Menurutnya, solusi big data diperlukan atau tidak tergantung pada perspektif dan tujuan perusahaan pengguna. Yakni, apakah perusahaan pengguna menilai big data dan data analitik sebagai aset atau bukan.
Untuk perusahaan seperti Telkomsel, jelas data merupakan aset. Kalau tidak, mana mungkin anak usaha Telkom ini rela menghamburkan uang USD 450 juta hanya untuk menganalisa data.

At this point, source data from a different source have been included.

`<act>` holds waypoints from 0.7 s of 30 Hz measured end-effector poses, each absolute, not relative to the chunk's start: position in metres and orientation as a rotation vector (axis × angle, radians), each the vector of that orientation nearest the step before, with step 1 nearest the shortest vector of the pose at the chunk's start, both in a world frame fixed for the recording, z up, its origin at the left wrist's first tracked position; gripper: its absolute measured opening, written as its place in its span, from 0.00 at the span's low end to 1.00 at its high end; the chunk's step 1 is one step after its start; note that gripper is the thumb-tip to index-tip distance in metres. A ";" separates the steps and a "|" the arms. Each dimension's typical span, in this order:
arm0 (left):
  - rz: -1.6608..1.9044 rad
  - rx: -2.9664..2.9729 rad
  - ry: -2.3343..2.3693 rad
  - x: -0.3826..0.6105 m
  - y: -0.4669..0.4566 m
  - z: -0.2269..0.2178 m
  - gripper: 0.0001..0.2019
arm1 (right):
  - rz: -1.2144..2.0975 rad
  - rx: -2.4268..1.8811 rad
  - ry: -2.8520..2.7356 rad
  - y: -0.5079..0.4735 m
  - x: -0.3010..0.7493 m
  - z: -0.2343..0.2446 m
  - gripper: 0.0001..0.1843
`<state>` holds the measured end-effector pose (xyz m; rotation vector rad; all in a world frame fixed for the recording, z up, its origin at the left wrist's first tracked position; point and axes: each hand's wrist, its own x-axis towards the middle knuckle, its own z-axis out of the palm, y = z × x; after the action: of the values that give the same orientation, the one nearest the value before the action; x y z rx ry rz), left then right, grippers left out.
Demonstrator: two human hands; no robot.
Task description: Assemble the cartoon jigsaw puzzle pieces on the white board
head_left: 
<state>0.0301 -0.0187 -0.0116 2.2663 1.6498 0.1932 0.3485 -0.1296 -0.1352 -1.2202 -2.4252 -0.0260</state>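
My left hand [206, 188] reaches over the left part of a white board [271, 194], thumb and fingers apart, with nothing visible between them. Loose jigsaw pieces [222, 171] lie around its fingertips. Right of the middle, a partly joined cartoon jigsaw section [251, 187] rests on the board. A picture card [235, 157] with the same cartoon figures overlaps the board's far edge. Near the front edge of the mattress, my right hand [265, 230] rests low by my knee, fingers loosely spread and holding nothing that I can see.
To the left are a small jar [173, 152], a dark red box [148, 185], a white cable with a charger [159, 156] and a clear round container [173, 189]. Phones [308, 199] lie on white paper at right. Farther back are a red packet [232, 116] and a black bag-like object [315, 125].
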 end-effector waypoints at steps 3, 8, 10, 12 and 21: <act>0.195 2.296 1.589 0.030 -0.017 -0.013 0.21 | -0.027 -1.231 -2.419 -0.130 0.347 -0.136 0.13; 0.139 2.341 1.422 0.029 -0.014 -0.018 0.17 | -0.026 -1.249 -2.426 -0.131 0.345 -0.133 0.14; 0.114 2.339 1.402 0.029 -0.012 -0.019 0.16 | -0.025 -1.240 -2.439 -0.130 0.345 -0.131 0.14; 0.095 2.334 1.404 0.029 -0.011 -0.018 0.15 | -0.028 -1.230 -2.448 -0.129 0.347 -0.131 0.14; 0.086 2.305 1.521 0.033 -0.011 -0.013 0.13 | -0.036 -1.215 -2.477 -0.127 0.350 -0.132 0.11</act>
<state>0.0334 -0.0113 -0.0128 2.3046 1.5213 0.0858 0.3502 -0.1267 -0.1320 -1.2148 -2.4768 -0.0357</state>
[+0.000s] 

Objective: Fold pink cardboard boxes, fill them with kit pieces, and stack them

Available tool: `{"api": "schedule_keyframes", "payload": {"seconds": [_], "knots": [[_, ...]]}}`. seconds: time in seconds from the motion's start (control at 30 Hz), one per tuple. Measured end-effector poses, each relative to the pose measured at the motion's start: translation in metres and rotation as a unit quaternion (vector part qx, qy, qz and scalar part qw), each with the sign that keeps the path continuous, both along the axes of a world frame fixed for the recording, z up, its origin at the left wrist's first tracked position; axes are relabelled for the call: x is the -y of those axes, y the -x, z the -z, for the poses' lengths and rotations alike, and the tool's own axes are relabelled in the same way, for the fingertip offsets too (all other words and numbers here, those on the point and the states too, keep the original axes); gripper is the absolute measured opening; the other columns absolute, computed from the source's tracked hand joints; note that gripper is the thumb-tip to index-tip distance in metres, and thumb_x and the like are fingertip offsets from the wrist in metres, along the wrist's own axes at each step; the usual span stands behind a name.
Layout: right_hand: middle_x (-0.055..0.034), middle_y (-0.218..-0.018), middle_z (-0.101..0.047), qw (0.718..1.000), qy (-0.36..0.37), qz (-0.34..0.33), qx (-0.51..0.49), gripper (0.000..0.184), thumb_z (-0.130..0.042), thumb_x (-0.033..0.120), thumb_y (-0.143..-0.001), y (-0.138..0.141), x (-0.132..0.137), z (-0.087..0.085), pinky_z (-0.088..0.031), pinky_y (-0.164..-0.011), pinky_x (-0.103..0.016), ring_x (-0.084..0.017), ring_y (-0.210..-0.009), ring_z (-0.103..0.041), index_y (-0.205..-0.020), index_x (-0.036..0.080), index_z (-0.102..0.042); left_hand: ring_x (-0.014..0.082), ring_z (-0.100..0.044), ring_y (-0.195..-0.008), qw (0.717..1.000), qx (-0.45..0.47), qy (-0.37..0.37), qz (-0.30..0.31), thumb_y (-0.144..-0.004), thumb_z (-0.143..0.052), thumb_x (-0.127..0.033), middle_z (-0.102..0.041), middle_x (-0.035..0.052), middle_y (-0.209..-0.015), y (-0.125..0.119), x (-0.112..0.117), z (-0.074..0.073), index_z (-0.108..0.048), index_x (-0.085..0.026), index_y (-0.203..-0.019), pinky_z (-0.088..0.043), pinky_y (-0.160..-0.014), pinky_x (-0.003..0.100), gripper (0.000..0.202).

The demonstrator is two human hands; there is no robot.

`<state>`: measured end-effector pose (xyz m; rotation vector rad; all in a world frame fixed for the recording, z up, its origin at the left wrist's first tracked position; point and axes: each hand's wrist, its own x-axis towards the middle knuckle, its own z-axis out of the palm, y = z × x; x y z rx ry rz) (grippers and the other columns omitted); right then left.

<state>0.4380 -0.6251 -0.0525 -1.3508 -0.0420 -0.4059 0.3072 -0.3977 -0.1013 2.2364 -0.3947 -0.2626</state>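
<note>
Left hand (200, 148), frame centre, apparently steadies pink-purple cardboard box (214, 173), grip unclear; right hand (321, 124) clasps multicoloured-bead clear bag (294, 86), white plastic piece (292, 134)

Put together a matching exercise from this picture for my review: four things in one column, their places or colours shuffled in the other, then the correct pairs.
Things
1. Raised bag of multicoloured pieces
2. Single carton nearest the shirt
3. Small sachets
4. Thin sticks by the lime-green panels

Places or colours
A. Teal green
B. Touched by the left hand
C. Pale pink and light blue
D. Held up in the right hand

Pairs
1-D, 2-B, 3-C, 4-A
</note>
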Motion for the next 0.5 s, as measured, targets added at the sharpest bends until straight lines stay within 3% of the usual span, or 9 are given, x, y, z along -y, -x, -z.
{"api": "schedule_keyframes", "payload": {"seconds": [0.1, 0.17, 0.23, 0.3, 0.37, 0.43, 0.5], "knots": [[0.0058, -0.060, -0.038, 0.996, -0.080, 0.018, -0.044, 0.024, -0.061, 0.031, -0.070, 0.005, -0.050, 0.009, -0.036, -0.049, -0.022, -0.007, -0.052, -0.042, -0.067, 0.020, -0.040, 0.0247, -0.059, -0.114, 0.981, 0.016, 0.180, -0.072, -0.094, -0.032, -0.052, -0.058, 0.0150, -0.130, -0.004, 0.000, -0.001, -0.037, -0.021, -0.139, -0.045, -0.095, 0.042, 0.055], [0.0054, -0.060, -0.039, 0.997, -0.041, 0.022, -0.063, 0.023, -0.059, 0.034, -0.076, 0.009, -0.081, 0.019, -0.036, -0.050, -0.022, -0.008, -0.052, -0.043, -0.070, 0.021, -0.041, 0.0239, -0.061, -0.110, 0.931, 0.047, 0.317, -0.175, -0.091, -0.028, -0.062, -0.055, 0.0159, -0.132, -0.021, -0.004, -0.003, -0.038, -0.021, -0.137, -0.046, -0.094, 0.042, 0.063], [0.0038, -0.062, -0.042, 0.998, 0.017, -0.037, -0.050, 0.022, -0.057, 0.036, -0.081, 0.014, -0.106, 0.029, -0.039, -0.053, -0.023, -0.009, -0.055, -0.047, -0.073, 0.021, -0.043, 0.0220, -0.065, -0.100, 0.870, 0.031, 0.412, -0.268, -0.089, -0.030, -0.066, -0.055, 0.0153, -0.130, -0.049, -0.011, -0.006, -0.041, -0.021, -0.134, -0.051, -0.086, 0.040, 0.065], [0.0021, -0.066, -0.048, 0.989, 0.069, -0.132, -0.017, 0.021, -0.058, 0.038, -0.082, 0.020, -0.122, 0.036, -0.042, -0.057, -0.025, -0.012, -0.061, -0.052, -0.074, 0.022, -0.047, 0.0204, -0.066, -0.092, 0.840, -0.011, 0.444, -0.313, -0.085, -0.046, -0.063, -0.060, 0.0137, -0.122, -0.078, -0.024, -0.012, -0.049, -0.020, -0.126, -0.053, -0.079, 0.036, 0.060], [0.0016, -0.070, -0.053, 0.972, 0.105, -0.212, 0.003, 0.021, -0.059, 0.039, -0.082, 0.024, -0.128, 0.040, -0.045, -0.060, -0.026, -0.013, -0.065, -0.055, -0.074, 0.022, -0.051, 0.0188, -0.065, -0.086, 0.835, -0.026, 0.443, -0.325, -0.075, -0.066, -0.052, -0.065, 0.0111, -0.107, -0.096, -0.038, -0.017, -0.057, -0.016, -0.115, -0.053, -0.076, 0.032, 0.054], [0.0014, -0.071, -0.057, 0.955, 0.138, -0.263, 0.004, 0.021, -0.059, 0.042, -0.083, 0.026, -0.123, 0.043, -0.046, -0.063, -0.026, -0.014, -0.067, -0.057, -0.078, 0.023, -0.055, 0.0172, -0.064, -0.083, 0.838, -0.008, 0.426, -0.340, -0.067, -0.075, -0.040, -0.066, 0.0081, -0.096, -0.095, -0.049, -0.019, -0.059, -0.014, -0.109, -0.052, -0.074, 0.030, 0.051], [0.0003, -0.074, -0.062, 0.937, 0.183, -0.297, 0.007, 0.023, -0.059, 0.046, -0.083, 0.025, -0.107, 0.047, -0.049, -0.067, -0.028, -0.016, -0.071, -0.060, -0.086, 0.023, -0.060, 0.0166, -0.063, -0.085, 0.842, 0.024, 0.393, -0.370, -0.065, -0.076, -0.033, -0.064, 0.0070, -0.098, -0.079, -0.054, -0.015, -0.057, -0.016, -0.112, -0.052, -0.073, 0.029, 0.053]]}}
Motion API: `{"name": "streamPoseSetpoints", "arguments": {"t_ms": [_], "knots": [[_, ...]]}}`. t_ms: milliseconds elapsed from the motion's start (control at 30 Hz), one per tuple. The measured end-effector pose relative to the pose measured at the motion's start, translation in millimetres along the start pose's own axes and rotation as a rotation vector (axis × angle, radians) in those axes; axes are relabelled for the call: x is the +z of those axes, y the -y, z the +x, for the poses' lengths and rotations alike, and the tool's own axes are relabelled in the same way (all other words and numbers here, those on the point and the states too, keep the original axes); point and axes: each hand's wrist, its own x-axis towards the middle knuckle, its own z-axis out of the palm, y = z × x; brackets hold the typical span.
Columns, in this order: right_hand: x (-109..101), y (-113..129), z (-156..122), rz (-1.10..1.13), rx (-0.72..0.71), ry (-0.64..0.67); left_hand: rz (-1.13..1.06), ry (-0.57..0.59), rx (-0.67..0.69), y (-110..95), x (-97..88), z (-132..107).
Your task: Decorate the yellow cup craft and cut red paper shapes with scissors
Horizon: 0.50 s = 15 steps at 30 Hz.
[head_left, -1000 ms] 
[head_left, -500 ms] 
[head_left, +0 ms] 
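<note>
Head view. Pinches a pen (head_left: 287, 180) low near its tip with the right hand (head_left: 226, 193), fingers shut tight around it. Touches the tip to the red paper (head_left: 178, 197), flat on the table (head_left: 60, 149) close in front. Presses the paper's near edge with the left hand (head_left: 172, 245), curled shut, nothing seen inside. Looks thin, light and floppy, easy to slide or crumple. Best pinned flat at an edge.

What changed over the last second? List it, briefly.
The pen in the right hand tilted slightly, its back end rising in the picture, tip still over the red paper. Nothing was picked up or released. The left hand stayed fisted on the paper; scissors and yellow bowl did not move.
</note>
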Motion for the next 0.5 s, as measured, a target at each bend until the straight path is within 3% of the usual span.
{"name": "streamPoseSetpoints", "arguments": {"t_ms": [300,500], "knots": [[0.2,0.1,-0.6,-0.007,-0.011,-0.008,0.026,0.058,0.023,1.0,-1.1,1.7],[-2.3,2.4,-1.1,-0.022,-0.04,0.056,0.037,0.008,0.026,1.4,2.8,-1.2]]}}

Dari data itu, mereka bisa menganalisa kebiasaan para pelanggannya, dan pada akhirnya dijadikan alat untuk menjual layanan yang tepat dibutuhkan pelanggan.
Daniel Tumiwa, Ketua Umum Indonesia e-Commerce Association (idEA), mengatakan solusi big data cocok untuk digunakan oleh enterprise yang masuk ke bisnis e-commerce. Misalnya, Telkomsel yang saat ini memiliki sekitar 130 pelanggan dan sedang mengembangkan bisnis e-commerce.
Menurutnya, enterprise besar seperti Telkomsel memang membutuhkan data analitik, apakah total investasi iklan ke iklan digital yang sudah diposkan akan berlaku signifikan ke peningkatan pendapatan atau tidak. Untuk itu, enterprise seperti itu butuh analisa pelanggan agar pemasaran digitalnya efektif.
"Kalau dulu iklan banyak masuk ke media televisi, melalui analisa ini iklan perusahaan bisa banyak masuk ke iklan digital," kata Daniel.
Selain Telkomsel, jelas masih banyak perusahaan-perusahaan maupun operator telekomunikasi yang juga melakukan hal yang sama. Di tengah kompetisi sengit, informasi yang lebih up to date dari tumpukan data olahan jelas menjadi senjata yang ampuh untuk memenangkan pasar.